- _Task instructions_: Reproduce exactly, and only, the lines below from the one containing "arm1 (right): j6" through the one containing "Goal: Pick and".

- _Supplied material_:
######
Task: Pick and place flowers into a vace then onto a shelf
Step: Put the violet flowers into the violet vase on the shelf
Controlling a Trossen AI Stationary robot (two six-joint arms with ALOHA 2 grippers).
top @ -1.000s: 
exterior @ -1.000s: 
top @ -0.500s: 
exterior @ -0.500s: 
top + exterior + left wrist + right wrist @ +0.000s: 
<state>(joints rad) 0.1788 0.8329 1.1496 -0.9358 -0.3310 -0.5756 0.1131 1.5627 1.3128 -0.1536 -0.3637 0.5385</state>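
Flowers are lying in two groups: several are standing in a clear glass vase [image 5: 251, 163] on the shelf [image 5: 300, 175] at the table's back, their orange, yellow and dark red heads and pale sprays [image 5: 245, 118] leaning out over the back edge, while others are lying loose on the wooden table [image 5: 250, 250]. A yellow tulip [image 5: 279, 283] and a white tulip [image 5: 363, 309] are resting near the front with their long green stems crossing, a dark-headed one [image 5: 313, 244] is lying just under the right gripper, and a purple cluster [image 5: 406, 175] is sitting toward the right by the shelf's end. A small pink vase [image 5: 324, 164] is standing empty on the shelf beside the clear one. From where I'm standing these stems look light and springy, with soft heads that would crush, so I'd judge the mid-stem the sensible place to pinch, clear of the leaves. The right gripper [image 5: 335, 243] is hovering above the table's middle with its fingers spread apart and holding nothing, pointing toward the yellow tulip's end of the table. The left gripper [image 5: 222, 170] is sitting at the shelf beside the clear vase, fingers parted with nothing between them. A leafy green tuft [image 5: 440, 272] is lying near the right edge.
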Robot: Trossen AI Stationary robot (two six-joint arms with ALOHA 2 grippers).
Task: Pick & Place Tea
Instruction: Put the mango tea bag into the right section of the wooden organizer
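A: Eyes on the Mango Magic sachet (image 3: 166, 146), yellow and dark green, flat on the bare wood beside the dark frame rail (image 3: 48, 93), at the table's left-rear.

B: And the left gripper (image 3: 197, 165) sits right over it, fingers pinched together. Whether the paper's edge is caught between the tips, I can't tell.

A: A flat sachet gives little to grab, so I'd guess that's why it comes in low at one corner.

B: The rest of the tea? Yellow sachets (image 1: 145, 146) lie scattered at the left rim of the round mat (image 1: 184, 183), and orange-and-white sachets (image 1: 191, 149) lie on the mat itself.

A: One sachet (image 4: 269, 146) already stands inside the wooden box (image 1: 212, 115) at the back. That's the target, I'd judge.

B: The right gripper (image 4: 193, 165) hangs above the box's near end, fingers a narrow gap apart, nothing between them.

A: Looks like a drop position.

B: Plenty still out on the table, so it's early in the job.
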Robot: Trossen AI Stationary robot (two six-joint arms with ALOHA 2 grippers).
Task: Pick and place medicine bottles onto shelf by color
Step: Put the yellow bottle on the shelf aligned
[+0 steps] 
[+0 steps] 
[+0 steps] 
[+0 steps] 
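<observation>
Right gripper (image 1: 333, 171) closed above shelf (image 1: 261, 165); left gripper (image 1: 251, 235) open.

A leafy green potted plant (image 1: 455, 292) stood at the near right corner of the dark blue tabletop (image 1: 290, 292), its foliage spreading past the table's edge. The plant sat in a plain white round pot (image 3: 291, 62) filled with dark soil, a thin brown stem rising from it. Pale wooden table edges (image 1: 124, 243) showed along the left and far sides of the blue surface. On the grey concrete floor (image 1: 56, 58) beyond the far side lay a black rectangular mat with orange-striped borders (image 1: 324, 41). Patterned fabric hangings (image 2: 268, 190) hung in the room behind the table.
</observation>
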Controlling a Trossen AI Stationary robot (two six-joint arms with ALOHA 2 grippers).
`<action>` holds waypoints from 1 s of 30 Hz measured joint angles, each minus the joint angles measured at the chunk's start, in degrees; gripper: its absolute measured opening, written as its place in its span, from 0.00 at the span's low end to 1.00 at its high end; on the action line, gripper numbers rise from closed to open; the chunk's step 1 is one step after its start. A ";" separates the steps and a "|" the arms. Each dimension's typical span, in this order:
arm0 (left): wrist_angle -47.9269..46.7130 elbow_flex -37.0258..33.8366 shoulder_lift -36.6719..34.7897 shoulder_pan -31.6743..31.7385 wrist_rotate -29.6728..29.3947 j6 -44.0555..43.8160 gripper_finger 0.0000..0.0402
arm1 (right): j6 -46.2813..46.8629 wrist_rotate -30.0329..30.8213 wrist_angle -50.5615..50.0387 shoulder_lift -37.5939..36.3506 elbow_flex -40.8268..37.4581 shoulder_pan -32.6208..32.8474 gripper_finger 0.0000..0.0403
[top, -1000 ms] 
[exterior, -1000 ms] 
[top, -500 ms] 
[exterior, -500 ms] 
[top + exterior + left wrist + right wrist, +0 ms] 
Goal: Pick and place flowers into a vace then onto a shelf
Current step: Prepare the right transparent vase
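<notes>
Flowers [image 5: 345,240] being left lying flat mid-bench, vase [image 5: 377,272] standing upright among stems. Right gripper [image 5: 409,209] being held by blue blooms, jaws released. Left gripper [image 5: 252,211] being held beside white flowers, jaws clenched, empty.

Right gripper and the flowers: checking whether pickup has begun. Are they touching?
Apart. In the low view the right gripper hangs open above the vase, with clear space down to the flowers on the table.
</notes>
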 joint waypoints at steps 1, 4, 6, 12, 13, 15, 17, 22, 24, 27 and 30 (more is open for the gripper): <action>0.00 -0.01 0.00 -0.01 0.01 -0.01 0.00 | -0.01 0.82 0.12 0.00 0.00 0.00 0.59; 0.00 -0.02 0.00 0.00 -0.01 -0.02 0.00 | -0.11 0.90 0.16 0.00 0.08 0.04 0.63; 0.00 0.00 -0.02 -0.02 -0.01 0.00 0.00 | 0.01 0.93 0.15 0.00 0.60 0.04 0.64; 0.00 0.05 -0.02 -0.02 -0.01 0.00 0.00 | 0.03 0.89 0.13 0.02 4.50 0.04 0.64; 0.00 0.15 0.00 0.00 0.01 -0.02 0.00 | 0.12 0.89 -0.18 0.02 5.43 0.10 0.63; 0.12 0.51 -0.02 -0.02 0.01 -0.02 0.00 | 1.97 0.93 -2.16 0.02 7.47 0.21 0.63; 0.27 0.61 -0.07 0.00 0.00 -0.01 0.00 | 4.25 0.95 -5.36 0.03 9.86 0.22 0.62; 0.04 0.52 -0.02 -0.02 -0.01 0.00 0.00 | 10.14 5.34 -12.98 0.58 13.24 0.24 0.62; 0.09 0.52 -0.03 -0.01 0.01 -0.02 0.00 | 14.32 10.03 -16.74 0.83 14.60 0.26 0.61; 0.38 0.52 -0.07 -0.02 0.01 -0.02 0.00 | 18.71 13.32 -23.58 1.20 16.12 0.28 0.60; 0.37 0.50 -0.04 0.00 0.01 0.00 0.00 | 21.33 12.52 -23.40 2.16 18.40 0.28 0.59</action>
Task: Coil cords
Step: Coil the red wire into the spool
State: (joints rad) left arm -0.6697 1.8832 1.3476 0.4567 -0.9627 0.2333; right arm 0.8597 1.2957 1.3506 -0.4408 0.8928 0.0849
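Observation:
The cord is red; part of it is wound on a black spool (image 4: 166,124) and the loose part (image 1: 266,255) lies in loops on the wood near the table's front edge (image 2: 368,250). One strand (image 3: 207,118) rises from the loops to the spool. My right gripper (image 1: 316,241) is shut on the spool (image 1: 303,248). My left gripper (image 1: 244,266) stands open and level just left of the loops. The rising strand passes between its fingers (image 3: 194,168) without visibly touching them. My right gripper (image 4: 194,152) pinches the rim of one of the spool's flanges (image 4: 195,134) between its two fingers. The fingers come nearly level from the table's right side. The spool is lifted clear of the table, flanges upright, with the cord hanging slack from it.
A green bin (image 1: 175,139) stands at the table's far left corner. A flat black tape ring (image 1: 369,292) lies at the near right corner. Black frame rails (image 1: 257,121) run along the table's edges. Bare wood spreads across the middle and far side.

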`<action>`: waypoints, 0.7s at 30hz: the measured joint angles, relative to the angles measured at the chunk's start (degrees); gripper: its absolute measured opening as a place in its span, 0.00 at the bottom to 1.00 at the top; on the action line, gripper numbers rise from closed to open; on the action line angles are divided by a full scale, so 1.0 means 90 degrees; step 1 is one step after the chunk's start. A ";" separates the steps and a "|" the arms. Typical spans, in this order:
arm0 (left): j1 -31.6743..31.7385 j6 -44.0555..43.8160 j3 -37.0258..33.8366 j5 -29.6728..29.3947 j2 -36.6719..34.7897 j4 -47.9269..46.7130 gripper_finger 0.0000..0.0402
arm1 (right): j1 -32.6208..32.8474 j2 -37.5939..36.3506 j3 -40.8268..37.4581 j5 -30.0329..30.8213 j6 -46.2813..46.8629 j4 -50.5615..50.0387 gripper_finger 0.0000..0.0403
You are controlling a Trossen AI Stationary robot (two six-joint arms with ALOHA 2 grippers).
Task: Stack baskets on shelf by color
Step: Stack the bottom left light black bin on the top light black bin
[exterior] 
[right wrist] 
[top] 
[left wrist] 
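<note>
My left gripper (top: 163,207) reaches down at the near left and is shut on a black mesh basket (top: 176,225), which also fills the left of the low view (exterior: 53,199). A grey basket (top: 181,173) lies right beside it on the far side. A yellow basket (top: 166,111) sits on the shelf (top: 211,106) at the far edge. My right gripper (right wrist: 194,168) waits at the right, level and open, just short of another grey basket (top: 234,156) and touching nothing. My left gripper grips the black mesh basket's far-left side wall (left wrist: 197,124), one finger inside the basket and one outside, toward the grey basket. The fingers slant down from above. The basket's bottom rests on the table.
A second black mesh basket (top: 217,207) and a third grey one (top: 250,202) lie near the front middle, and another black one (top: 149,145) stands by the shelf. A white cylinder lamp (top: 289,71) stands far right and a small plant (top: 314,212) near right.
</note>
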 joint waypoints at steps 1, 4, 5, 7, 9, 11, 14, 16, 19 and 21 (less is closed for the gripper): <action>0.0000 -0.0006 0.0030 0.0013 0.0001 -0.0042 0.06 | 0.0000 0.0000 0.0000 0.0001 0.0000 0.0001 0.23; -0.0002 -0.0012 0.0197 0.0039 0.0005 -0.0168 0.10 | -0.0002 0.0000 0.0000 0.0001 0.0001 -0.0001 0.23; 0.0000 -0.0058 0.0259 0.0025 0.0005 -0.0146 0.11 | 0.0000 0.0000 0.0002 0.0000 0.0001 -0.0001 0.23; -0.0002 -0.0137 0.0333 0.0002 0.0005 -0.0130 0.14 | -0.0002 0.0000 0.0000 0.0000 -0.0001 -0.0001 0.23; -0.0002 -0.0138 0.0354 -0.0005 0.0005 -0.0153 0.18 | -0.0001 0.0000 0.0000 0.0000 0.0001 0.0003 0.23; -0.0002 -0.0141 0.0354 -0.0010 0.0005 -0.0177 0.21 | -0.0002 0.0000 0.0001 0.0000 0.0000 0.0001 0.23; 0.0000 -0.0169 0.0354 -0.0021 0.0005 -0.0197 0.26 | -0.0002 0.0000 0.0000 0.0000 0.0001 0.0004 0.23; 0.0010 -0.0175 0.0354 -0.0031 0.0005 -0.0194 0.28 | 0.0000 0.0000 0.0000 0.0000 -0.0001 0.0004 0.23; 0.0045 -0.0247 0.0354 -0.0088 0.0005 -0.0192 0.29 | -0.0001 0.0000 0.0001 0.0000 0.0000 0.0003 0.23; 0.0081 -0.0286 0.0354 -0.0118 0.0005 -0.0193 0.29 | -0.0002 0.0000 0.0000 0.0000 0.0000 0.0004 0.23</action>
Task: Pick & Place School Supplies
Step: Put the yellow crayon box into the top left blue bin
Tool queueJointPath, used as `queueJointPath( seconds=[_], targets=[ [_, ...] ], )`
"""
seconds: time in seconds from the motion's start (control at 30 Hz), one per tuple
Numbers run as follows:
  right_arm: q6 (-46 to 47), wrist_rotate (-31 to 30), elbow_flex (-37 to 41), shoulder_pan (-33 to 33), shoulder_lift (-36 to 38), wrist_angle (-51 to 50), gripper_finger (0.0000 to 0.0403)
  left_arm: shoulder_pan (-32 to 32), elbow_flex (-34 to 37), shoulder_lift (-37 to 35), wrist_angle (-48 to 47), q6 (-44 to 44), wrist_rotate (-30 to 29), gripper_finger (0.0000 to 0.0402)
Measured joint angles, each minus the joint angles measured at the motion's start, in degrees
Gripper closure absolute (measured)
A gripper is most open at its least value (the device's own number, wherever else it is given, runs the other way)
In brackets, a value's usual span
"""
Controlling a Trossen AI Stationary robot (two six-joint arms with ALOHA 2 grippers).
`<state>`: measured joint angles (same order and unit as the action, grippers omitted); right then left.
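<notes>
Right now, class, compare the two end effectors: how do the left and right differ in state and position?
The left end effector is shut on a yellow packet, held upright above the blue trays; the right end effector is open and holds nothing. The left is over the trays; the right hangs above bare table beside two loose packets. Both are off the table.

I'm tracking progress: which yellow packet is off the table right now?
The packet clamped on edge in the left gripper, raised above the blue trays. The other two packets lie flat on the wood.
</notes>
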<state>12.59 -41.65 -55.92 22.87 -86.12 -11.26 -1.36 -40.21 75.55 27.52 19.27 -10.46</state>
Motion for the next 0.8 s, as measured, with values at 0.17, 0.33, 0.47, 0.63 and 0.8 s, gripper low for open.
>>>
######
- _Written answer_:
arm1 (right): j6 -46.2813..46.8629 wrist_rotate -30.0329..30.8213 wrist_angle -50.5615..50.0387 shoulder_lift -37.5939..36.3506 elbow_flex -40.8268..37.4581 shoulder_pan -32.6208..32.8474 gripper_finger 0.0000..0.0403
[top, -1000 ms] 
[exterior, -1000 ms] 
[top, -500 ms] 
[exterior, -500 ms] 
[top + exterior + left wrist + right wrist, +0 ms] 
Goal: Pick and place flowers into a vace then onto a shelf

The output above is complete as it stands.